Print out the entries exactly, and include each one.

%%

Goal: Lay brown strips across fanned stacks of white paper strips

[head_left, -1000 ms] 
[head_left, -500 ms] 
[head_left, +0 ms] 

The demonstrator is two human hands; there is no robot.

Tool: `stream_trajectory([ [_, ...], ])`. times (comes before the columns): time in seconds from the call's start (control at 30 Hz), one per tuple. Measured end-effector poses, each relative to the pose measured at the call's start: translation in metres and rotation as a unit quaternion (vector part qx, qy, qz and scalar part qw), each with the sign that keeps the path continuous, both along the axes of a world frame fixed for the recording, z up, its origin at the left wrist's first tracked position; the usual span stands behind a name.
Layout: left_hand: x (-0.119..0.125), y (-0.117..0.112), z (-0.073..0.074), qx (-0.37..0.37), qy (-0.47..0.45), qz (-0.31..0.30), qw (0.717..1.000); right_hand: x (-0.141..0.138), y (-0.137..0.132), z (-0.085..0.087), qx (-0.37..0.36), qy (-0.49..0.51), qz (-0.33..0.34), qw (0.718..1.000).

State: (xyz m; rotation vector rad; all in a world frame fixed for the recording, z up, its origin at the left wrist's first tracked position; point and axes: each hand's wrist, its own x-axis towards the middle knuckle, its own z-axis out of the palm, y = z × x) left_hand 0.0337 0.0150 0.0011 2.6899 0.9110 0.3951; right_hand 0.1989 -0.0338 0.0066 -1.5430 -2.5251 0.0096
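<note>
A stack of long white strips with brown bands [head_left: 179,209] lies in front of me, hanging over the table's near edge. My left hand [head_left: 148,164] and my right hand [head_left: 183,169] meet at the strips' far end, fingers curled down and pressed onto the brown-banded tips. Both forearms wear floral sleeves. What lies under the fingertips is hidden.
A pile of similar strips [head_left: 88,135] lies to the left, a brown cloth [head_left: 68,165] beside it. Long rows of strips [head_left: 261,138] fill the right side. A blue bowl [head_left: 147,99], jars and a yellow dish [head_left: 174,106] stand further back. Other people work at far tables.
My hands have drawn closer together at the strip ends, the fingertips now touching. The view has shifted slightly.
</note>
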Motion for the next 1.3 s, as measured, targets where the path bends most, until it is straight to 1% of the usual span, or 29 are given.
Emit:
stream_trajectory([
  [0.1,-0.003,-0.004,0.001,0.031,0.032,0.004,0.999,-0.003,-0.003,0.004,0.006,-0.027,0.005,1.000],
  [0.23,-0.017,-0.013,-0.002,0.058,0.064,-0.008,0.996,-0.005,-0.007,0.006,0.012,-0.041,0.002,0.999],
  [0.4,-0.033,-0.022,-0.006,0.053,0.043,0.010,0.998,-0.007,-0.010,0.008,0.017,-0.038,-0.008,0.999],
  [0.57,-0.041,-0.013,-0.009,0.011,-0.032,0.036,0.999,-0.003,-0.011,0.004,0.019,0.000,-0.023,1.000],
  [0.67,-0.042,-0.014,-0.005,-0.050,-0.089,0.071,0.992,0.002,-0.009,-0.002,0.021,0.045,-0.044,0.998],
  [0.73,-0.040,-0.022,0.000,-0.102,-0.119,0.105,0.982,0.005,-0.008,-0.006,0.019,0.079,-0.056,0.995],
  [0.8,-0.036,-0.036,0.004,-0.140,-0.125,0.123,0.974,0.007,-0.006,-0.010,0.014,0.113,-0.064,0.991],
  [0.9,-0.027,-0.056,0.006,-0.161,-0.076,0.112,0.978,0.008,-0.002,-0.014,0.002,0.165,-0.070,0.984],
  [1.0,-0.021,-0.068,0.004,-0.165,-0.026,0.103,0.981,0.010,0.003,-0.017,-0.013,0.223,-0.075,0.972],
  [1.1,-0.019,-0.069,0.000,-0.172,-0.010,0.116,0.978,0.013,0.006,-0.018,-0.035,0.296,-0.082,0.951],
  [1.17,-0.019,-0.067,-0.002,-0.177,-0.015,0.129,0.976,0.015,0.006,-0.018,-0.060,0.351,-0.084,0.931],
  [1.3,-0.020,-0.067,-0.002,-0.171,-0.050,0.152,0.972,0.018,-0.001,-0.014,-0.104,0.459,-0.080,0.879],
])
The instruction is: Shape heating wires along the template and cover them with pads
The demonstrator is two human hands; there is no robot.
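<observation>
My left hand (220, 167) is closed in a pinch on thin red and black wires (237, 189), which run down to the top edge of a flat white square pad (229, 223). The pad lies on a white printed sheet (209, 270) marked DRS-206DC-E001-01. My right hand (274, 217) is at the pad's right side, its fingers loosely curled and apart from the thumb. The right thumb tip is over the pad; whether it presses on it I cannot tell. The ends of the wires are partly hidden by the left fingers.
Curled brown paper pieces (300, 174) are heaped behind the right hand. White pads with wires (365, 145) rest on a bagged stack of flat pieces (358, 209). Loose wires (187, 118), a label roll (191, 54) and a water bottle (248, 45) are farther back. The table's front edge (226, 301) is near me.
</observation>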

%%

Answer for the task:
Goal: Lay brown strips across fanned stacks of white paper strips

[head_left, -1000 ms] 
[head_left, -500 ms] 
[head_left, +0 ms] 

The demonstrator is two human hands; there is no robot.

Tool: `stream_trajectory([ [_, ...], ])`. times (comes before the columns): time in seconds from the call's start (control at 30 Hz), one per tuple. Measured end-effector poses, each relative to the pose measured at the call's start: translation in metres and rotation as a unit quaternion (vector part qx, qy, qz and scalar part qw), each with the sign that keeps the path continuous, both along the axes of a world frame fixed for the recording, z up, its origin at the left wrist's first tracked position; the usual span stands behind a name.
Layout: left_hand: x (-0.119..0.125), y (-0.117..0.112), z (-0.073..0.074), qx (-0.37..0.37), qy (-0.47..0.45), qz (-0.31..0.30), qw (0.717..1.000); right_hand: x (-0.141..0.138), y (-0.137..0.132), z (-0.085..0.087), qx (-0.37..0.36), qy (-0.49..0.51), qz (-0.33..0.34), qw (0.718..1.000).

State: (xyz m; rotation vector rad; all in a world frame fixed for the recording, z up, its origin at the left wrist's first tracked position; point and axes: each hand's wrist, its own x-axis towards the middle knuckle, its own z-axis out of the palm, y = z × x) left_hand 0.0337 0.0150 0.0011 2.6899 0.9110 0.3951; right_hand 0.1989 -0.0338 0.0066 -1.5430 -2.5251 0.0096
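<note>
A stack of long white strips with brown bands [head_left: 179,209] lies in front of me, hanging over the table's near edge. My left hand [head_left: 148,164] and my right hand [head_left: 183,169] meet at the strips' far end, fingers curled down and pressed onto the brown-banded tips. Both forearms wear floral sleeves. What lies under the fingertips is hidden.
A pile of similar strips [head_left: 88,135] lies to the left, a brown cloth [head_left: 68,165] beside it. Long rows of strips [head_left: 261,138] fill the right side. A blue bowl [head_left: 147,99], jars and a yellow dish [head_left: 174,106] stand further back. Other people work at far tables.
My hands have drawn closer together at the strip ends, the fingertips now touching. The view has shifted slightly.
</note>
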Motion for the next 1.3 s, as measured, targets where the path bends most, until it is straight to 1% of the usual span, or 29 are given.
Emit:
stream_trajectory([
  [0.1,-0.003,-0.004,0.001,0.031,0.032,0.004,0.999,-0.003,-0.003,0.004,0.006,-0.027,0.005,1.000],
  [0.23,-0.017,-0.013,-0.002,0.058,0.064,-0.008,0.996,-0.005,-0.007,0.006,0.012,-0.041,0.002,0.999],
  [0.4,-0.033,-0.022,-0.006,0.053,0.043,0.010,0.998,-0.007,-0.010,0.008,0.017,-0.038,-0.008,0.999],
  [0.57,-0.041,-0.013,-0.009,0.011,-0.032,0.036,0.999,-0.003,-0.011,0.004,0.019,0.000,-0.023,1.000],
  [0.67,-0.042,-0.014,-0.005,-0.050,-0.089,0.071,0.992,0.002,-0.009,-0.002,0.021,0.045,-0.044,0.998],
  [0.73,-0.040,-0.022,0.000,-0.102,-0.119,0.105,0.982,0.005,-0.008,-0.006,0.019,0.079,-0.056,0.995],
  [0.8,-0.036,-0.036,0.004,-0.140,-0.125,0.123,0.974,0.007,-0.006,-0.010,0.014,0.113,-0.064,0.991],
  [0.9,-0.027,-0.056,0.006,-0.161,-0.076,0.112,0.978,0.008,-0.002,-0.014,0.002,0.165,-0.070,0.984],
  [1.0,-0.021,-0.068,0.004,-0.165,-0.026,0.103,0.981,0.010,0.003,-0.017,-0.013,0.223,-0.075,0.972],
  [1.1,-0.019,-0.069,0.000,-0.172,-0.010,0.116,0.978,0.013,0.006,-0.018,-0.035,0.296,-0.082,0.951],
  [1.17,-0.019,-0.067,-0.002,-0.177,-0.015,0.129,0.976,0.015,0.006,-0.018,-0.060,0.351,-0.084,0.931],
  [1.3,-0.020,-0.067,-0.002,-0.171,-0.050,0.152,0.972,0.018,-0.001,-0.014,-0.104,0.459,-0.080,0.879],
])
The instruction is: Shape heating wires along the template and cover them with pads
The demonstrator is two human hands; there is no robot.
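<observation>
My left hand (220, 167) is closed in a pinch on thin red and black wires (237, 189), which run down to the top edge of a flat white square pad (229, 223). The pad lies on a white printed sheet (209, 270) marked DRS-206DC-E001-01. My right hand (274, 217) is at the pad's right side, its fingers loosely curled and apart from the thumb. The right thumb tip is over the pad; whether it presses on it I cannot tell. The ends of the wires are partly hidden by the left fingers.
Curled brown paper pieces (300, 174) are heaped behind the right hand. White pads with wires (365, 145) rest on a bagged stack of flat pieces (358, 209). Loose wires (187, 118), a label roll (191, 54) and a water bottle (248, 45) are farther back. The table's front edge (226, 301) is near me.
</observation>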

That completes the answer to the exercise.